Exercise directions = A verbatim transcription of the listing below is required, without its pictures.

═══ Exercise data

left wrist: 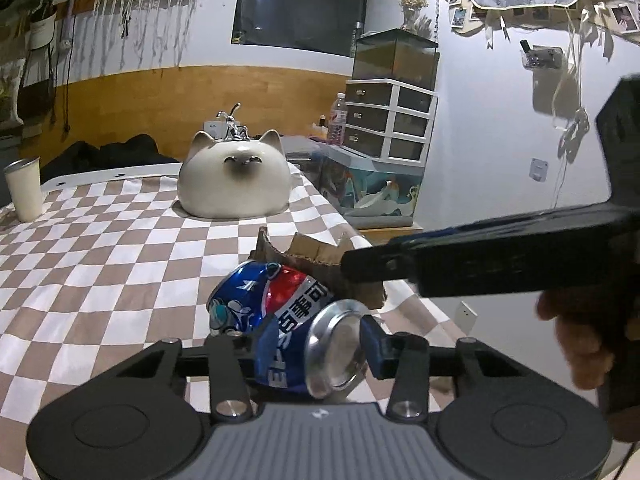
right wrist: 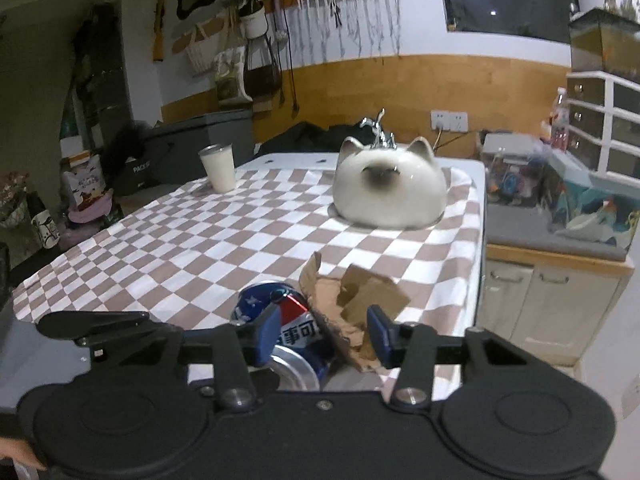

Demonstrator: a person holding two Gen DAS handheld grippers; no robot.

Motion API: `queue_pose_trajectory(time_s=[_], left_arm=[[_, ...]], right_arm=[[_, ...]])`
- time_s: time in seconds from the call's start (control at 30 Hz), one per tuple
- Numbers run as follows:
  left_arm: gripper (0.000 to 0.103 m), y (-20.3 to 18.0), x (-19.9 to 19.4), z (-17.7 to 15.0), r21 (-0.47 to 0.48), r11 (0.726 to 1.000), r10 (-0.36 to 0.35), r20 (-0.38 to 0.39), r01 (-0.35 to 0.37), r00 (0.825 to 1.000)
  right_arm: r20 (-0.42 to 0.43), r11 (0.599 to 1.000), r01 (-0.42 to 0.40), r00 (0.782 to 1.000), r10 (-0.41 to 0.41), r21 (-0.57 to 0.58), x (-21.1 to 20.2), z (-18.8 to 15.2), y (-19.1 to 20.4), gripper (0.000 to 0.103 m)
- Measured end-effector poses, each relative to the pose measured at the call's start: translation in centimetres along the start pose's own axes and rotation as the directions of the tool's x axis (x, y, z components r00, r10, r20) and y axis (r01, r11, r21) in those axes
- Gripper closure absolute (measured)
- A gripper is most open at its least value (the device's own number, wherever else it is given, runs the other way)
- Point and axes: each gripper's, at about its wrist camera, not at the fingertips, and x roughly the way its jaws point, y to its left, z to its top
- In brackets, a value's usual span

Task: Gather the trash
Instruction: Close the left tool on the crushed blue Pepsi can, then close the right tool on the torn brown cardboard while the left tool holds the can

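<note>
Crushed Pepsi can (left wrist: 276, 320) lying on its side, Chinese lettering, silver end toward table's (left wrist: 100, 248) near edge. Left gripper (left wrist: 316, 344) clamps it; right gripper (right wrist: 322, 334) half-open around torn cardboard (right wrist: 360, 300).

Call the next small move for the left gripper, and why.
Probably finish closing the left gripper on the crushed blue can, then lift. The can lies on its side on the checkered cloth between the blue pads, seemingly touching both, though a firm grip isn't clear. The right gripper is at the torn cardboard beside it.
</note>
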Motion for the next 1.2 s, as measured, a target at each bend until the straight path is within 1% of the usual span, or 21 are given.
queue_pose_trajectory(time_s=[0.1, 0.17, 0.23, 0.27, 0.4, 0.43, 0.53, 0.6, 0.63, 0.7, 0.77, 0.8, 0.87, 0.93, 1.0, 1.03, 1.07, 1.1, 1.17, 1.2], left_arm=[[0.068, 0.1, 0.0, -0.1, -0.004, 1.0, 0.002, 0.005, -0.002, 1.0], [0.069, 0.2, 0.1, -0.2, -0.004, 1.0, 0.0, 0.006, 0.0, 1.0], [0.07, 0.0, 0.1, -0.3, 0.011, 1.0, 0.003, 0.008, -0.004, 1.0], [0.071, -0.2, 0.1, -0.3, 0.019, 1.0, 0.009, 0.01, -0.01, 1.0], [0.074, -0.6, -0.1, -0.4, 0.039, 0.999, 0.011, 0.007, -0.012, 1.0], [0.074, -0.8, -0.2, -0.5, 0.042, 0.999, 0.01, 0.004, -0.01, 1.0], [0.076, -1.4, -0.8, -0.7, 0.053, 0.998, 0.022, 0.0, -0.022, 1.0], [0.077, -1.8, -1.3, -1.0, 0.048, 0.999, 0.017, -0.008, -0.017, 1.0], [0.077, -2.0, -1.7, -1.2, 0.041, 0.999, 0.003, -0.012, -0.003, 1.0], [0.09, -2.5, -2.6, -1.5, 0.025, 0.999, -0.045, -0.018, 0.046, 0.999], [0.091, -3.2, -3.2, -1.6, 0.019, 0.995, -0.096, -0.03, 0.097, 0.995], [0.09, -3.7, -3.5, -1.6, 0.03, 0.994, -0.103, -0.029, 0.104, 0.994], [0.089, -4.5, -3.9, -1.5, 0.063, 0.995, -0.079, -0.02, 0.081, 0.997], [0.082, -4.7, -4.4, -1.1, 0.071, 0.996, -0.049, -0.024, 0.051, 0.999], [0.056, -4.7, -5.2, -0.6, 0.076, 0.997, 0.011, -0.022, -0.009, 1.0], [0.05, -4.6, -5.6, -0.5, 0.079, 0.996, 0.036, -0.016, -0.035, 0.999], [0.036, -4.5, -6.1, -0.4, 0.073, 0.996, 0.06, -0.008, -0.059, 0.998], [0.027, -4.2, -6.8, -0.5, 0.055, 0.995, 0.081, 0.003, -0.081, 0.997], [0.024, -3.3, -8.0, -1.2, -0.007, 0.995, 0.103, 0.014, -0.103, 0.995], [0.024, -2.9, -8.5, -1.7, -0.047, 0.993, 0.112, 0.009, -0.112, 0.994]], right_arm=[[-0.011, 0.999, 0.029, 1.0, -0.029, 0.017, 1.2, -0.2, -0.2, 0.06], [-0.017, 0.998, 0.049, 0.999, -0.048, 0.035, 1.8, -0.5, -0.7, 0.066], [-0.029, 0.997, 0.06, 0.998, -0.058, 0.045, 2.2, -0.8, -1.0, 0.082], [-0.037, 0.997, 0.059, 0.998, -0.058, 0.045, 2.4, -1.0, -1.2, 0.087], [-0.03, 0.998, 0.049, 0.998, -0.048, 0.047, 2.0, -1.6, -1.1, 0.098], [-0.029, 0.998, 0.046, 0.999, -0.044, 0.052, 1.7, -1.7, -1.1, 0.099], [-0.027, 0.998, 0.039, 0.999, -0.038, 0.057, 0.9, -1.9, -0.9, 0.1], [-0.031, 0.998, 0.03, 0.999, -0.028, 0.057, 0.3, -2.1, -0.8, 0.1], [-0.032, 0.998, 0.023, 0.999, -0.021, 0.06, -0.1, -2.2, -0.7, 0.1], [-0.036, 0.997, -0.001, 0.999, 0.004, 0.074, -0.7, -2.4, -0.7, 0.1], [-0.034, 0.997, -0.023, 0.999, 0.026, 0.072, -1.3, -2.7, -0.3, 0.1], [-0.035, 0.997, -0.037, 0.999, 0.039, 0.072, -1.6, -2.9, -0.1, 0.1], [-0.033, 0.997, -0.045, 0.998, 0.047, 0.065, -1.9, -3.2, 0.5, 0.1], [-0.032, 0.996, -0.05, 0.998, 0.052, 0.071, -2.2, -3.4, 0.9, 0.1], [-0.024, 0.993, -0.065, 0.997, 0.068, 0.096, -2.4, -3.5, 0.8, 0.1], [-0.019, 0.991, -0.074, 0.997, 0.077, 0.11, -2.6, -3.5, 0.7, 0.1], [-0.014, 0.989, -0.083, 0.996, 0.085, 0.121, -2.8, -3.3, 0.6, 0.1], [-0.012, 0.989, -0.086, 0.996, 0.088, 0.124, -3.0, -3.2, 0.6, 0.1], [-0.007, 0.989, -0.081, 0.997, 0.082, 0.121, -3.0, -3.0, 0.5, 0.1], [-0.004, 0.99, -0.076, 0.997, 0.077, 0.117, -2.9, -2.9, 0.4, 0.1]])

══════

Answer to this task =
left wrist: 
right wrist: 

Demonstrator: a person holding two Gen DAS handheld grippers; no robot.

Motion API: `queue_pose_trajectory(time_s=[_], left_arm=[[_, ...]], right_arm=[[_, ...]])`
- time_s: time in seconds from the call's start (control at 30 Hz), one per tuple
- Numbers run as follows:
  left_arm: gripper (0.000 to 0.103 m), y (-20.3 to 18.0), x (-19.9 to 19.4), z (-17.7 to 15.0), r21 (-0.47 to 0.48), r11 (0.726 to 1.000), r10 (-0.36 to 0.35), r20 (-0.38 to 0.39), r01 (-0.35 to 0.37), r00 (0.825 to 1.000)
  right_arm: r20 (-0.42 to 0.43), r11 (0.599 to 1.000), r01 (-0.42 to 0.40), r00 (0.782 to 1.000), r10 (-0.41 to 0.41), r21 (-0.57 to 0.58), x (-21.1 to 20.2), z (-18.8 to 15.2), y (-19.1 to 20.4), gripper (0.000 to 0.103 m)
- Measured end-effector poses, each relative to the pose measured at the call's start: translation in centimetres along the start pose's own axes and rotation as the directions of the tool's x axis (x, y, z components r00, r10, r20) and y axis (r01, r11, r21) in those axes
- Gripper closure absolute (measured)
- A gripper is most open at its least value (the device's own number, wherever else it is given, runs the other way)
- Point and axes: each gripper's, at about its wrist camera, not at the fingertips, and x roughly the way its jaws point, y to its left, z to its top
- In brackets, a value's usual span

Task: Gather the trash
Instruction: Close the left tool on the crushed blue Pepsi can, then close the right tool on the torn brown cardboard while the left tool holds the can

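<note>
Crushed Pepsi can (left wrist: 276, 320) lying on its side, Chinese lettering, silver end toward table's (left wrist: 100, 248) near edge. Left gripper (left wrist: 316, 344) clamps it; right gripper (right wrist: 322, 334) half-open around torn cardboard (right wrist: 360, 300).

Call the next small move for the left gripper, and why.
Probably finish closing the left gripper on the crushed blue can, then lift. The can lies on its side on the checkered cloth between the blue pads, seemingly touching both, though a firm grip isn't clear. The right gripper is at the torn cardboard beside it.
</note>
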Motion for the next 1.2 s, as measured, a target at each bend until the straight path is within 1% of the usual span, or 21 are given.
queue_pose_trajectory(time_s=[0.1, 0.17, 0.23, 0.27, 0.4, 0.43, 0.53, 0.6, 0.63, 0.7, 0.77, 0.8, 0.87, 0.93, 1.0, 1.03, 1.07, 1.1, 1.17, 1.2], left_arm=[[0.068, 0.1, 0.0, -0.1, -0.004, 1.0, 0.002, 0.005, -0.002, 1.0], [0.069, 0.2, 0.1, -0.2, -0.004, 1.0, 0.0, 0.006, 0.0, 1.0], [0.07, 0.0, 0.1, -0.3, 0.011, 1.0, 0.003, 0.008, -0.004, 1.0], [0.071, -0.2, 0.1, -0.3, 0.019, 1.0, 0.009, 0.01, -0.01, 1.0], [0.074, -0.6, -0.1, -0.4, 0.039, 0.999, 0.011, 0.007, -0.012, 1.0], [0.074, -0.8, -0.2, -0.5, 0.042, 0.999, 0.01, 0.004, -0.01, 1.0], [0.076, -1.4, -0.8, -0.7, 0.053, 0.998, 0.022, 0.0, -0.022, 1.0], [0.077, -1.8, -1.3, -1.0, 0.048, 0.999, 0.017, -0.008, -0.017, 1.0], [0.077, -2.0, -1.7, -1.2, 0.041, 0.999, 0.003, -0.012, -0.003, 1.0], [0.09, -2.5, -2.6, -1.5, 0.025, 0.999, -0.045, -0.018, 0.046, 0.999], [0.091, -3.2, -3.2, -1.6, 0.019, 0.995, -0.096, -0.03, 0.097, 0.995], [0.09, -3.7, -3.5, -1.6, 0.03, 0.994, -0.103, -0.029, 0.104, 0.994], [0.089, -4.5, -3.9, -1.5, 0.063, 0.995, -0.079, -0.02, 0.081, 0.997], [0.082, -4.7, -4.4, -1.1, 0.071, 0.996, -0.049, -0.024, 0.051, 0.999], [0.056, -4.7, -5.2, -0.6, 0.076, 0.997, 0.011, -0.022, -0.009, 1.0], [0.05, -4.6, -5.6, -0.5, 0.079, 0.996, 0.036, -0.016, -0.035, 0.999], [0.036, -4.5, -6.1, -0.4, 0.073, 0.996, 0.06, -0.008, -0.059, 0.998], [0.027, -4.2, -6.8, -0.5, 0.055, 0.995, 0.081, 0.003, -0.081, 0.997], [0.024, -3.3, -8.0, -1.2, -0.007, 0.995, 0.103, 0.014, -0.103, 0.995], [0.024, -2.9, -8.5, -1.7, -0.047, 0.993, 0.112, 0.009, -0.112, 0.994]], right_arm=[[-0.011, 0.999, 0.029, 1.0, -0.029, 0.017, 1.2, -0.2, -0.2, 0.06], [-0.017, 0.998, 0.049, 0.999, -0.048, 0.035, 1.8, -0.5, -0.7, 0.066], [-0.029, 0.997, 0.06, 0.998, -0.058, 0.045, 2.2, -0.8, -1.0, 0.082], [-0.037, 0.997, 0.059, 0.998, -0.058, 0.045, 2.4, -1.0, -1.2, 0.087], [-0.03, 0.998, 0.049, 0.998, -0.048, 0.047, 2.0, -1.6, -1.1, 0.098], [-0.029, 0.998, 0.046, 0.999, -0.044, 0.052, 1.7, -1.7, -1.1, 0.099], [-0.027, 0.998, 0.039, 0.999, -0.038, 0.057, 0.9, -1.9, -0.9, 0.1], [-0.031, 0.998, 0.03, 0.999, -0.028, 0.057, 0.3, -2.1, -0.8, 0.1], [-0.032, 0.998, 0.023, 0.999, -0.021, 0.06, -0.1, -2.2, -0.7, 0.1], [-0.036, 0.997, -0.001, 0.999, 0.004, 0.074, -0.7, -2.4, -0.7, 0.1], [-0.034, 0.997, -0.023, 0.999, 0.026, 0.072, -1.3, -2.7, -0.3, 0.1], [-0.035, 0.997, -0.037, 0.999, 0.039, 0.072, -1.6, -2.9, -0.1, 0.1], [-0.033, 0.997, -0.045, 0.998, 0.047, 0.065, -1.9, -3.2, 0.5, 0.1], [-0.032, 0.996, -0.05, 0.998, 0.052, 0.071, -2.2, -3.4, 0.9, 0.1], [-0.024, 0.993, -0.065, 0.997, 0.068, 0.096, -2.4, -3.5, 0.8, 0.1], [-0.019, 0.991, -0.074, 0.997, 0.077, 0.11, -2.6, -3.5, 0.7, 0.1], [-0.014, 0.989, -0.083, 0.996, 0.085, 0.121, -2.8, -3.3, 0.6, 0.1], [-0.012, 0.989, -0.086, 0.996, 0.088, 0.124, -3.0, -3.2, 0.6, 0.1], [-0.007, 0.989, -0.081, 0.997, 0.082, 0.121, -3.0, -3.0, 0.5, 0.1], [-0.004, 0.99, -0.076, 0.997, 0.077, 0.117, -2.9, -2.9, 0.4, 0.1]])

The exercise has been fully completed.